À l'entrée de Mazères se cache une oasis de verdure. On aperçoit le corps de ferme, des arbres et haies entourant la maison et au loin les serres. Une pancarte nous accueille : "Bienvenue à la ferme de Garaoutou", puis Mathilde, souriante, vient à notre rencontre suivie d'une poule noire – une convalescente, mise à part du poulailler pour la protéger des attaques des autres.
Il y a cinq ans, Mathilde et Quirin ont acheté ce petit domaine : une maison et deux hectares de terrain qui avait accueilli auparavant des pâturages pour les chevaux des anciens propriétaires. Quirin est ingénieur agronome et Mathilde écologue de formation.
Iels démarrent véritablement l'exploitation il y a deux ans et demi. Si le terrain présente l'avantage de n'avoir connu aucune pollution chimique (permettant ainsi la labellisation en Bio dès le démarrage de l’activité), le sol piétiné par les chevaux demande un travail d'amélioration. Le couple met alors en place des techniques de culture sur sol vivant pour régénérer la terre progressivement.
Aujourd'hui, Quirin se consacre à la ferme à temps plein tandis que Mathilde poursuit son activité de consultante à mi-temps, le temps de développer la rentabilité de l'exploitation. La famille espère pouvoir vivre de la ferme d'ici quatre ou cinq ans.

Le domaine de Garaoutou s'étend sur deux hectares dont 1,2 hectare en culture, organisé selon le modèle du verger-maraîcher, dépourvu de tout intrant chimique et de (presque) toute mécanisation.
Le cheptel de pondeuses est constitué de 70 poules (qui ne devrait pas dépasser 100 à terme), composé pour moitié de poules rousses rustiques et bonnes pondeuses, et pour moitié de Marans, ces très belles poules aux œufs à la coquille marron foncé et à la longévité remarquable. Quelques poules Araucana (œufs verts) et Azur (œufs bleus clairs) complètent le cheptel. Le mélange des différentes variétés crée un joli patchwork de couleurs dans les enclos et dans les boîtes à œufs ! Elles sont réparties dans deux poulaillers : l'un à côté de la maison (50 poules) et l'autre mobile dans les champs (20 poules).
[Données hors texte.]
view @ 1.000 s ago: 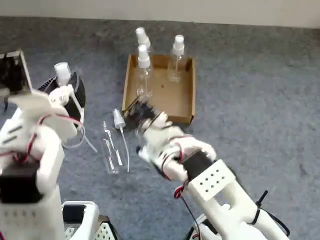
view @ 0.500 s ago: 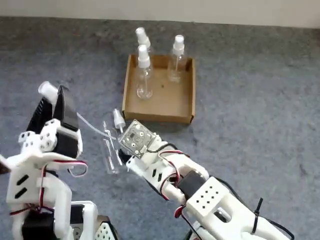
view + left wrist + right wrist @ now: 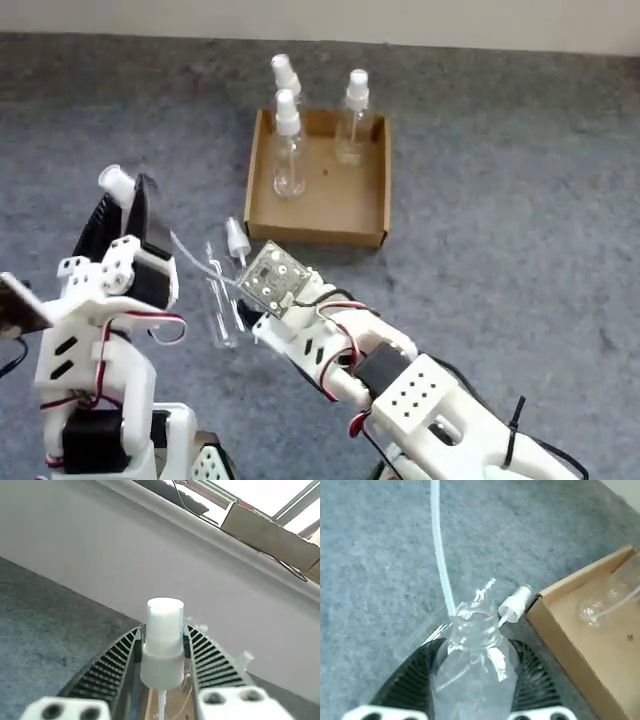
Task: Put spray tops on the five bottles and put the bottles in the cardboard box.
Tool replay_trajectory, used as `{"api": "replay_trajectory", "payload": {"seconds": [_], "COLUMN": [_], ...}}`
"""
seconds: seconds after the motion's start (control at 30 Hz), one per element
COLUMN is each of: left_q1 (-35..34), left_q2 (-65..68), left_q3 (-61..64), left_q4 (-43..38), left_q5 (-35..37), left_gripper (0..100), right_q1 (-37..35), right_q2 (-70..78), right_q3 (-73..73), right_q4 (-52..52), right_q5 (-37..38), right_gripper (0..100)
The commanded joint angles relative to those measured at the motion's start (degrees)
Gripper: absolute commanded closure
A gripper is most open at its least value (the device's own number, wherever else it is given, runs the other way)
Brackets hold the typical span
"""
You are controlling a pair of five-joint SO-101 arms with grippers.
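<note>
Right wrist view: my right pincer [image 3: 476, 647] closed round an uncapped bottle [image 3: 470, 680], just off the near-left corner of the cardboard box [image 3: 590, 645]. Left pincer [image 3: 162, 629] clamped on a spray top [image 3: 161, 650]. Risk imo: its dip tube [image 3: 440, 555] is bendy & slanted, could skid off the neck. High view hides that neck behind my wrist [image 3: 272, 280]; right wrist cam shows tube tip at the rim, can't tell if inside.

Bottles [image 3: 288, 150] stand at far side of cardboard box [image 3: 340, 205], near half free, spray top [image 3: 237, 238] beside front wall
</note>
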Motion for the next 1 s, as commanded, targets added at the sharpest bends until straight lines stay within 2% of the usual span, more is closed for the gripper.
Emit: {"api": "replay_trajectory", "payload": {"seconds": [0.0, 0.2, 0.4, 0.83, 0.97], "left_q1": [2.5, 8.0, 4.4, 4.4, 4.4], "left_q2": [0.7, 0.5, 0.4, 0.3, 0.3], "left_q3": [0.1, -0.2, -4.6, -7.8, -6.5], "left_q4": [-1.7, -1.7, -2.5, -2.3, 0.0], "left_q5": [-0.5, -0.9, -0.6, -0.5, -0.5], "left_gripper": [100, 100, 100, 100, 100], "right_q1": [-0.7, -0.7, -0.7, -0.6, -0.5], "right_q2": [-1.5, -1.5, -1.0, -1.0, -1.3], "right_q3": [-0.7, -0.7, -0.2, -0.2, -0.2], "right_q4": [-1.5, -1.5, -1.5, -1.5, -1.5], "right_q5": [-0.6, -0.4, -0.4, -0.4, -0.4], "right_gripper": [99.5, 99.5, 99.5, 99.5, 99.5]}}
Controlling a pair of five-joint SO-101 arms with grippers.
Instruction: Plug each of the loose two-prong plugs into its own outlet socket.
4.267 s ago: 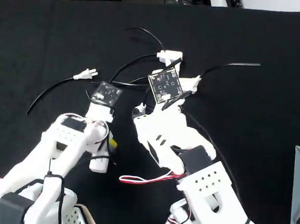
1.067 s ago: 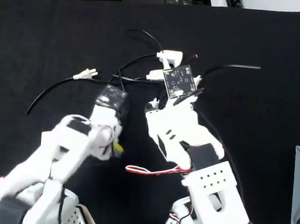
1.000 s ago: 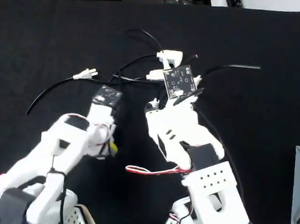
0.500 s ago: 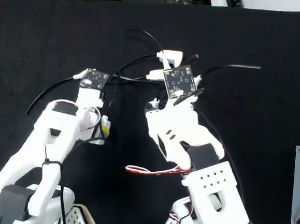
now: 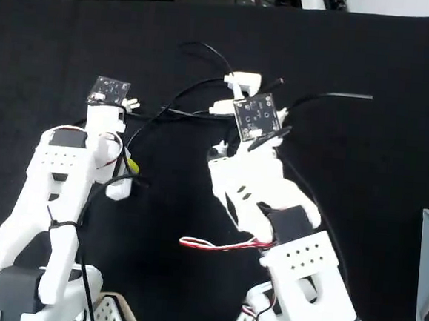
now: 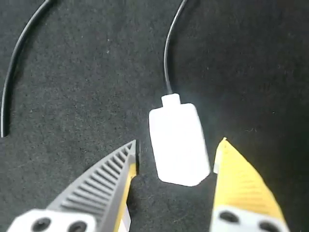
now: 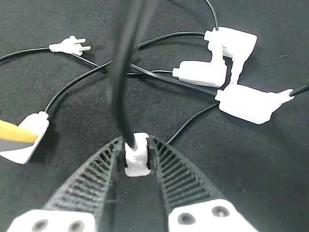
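Left arm noted at the left of the table, which is covered in black cloth. Left gripper is seen spread wide, with nothing gripped. A white socket block is straddled by it, the ribbed grey finger just beside one flank and the yellow finger just beside the other; contact cannot be told. The block is smooth glossy plastic, rectangular with rounded corners, laid flat, and a thin black cord leaves its far end. Near it a loose two-prong plug is seen lying flat, small and white, its bare metal prongs pointed toward the group of cord ends further right. Toward the middle, the right gripper is seen closed on a small white held plug, which is clamped between two ribbed grey fingers. The held plug's cord rises toward the wrist camera, and part of the table behind is blocked by it. Beyond the fingertips, three more white cord ends are grouped: an angled one, a slim one just beside it, and a broad one nearest the gripper. Black cords are crossed between the loose plug and this group. The cloth is matt and finely napped.
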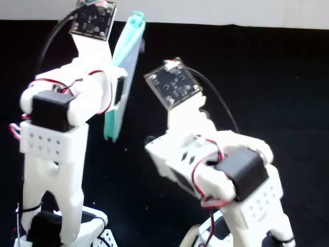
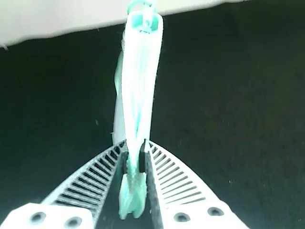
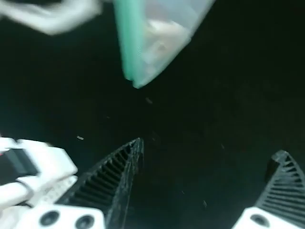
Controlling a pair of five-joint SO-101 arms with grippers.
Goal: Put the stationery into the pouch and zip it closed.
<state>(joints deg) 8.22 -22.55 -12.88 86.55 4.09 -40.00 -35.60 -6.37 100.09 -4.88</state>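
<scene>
A black desk (image 1: 267,77) takes up nearly all of the scene, matte and flecked with pale dust, and at its far edge a white band (image 1: 231,10) runs across, either wall or pale surface, it cannot be told which. Two white arms rise at the near side: the left arm (image 1: 54,134) and the right arm (image 1: 234,180), each with red and black wires along its joints. There is one pouch (image 1: 123,72), with teal edging and see-through walls. It is off the desk, in the air at the left arm. The left end effector (image 2: 136,148) is pressed together on the pouch's near teal edge, its ribbed fingers (image 2: 164,167) pinching the material flat between them, and from there the pouch (image 2: 140,86) stretches away edge-on toward the white band, ending in a teal tab (image 2: 144,21). The right end effector (image 3: 209,148) is spread wide with nothing between its fingertips, over bare black desk; one corner of the pouch (image 3: 152,38) hangs beyond it, apart from both fingers. Something pale shows through the clear wall there, too blurred to tell what it is or to count.
</scene>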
Des couloirs grillagés ou avec des filets permettent de les faire sortir sur les espaces enherbés en faisant tourner les zones de pâturage. Leur nourriture est composée à 70% d’un mélange de céréales bios et locales, achetées à des agriculteurs du coin, et à 30% de compléments (bios également) venant de la coopérative.
Fait rare et exceptionnel de nos jours : Mathilde fait naître elle-même les poussins Marans au printemps pour augmenter et renouveler son cheptel, en essayant de faire des croisements et de la sélection. Cette pratique permet d'avoir des lignées résistantes et de s’affranchir peu à peu de la dépendance à la poule rousse industrielle, aujourd’hui omniprésente dans les élevages. Les Marans ne se mettent à pondre qu'au bout de 6 à 7 mois mais peuvent pondre pendant plusieurs années.
Quatre autres ateliers de production complètent l'exploitation :
Les petits fruits (fraises, groseilles, framboises, baies de goji, caseilles, mûres de culture, etc.) qui commence à bien produire.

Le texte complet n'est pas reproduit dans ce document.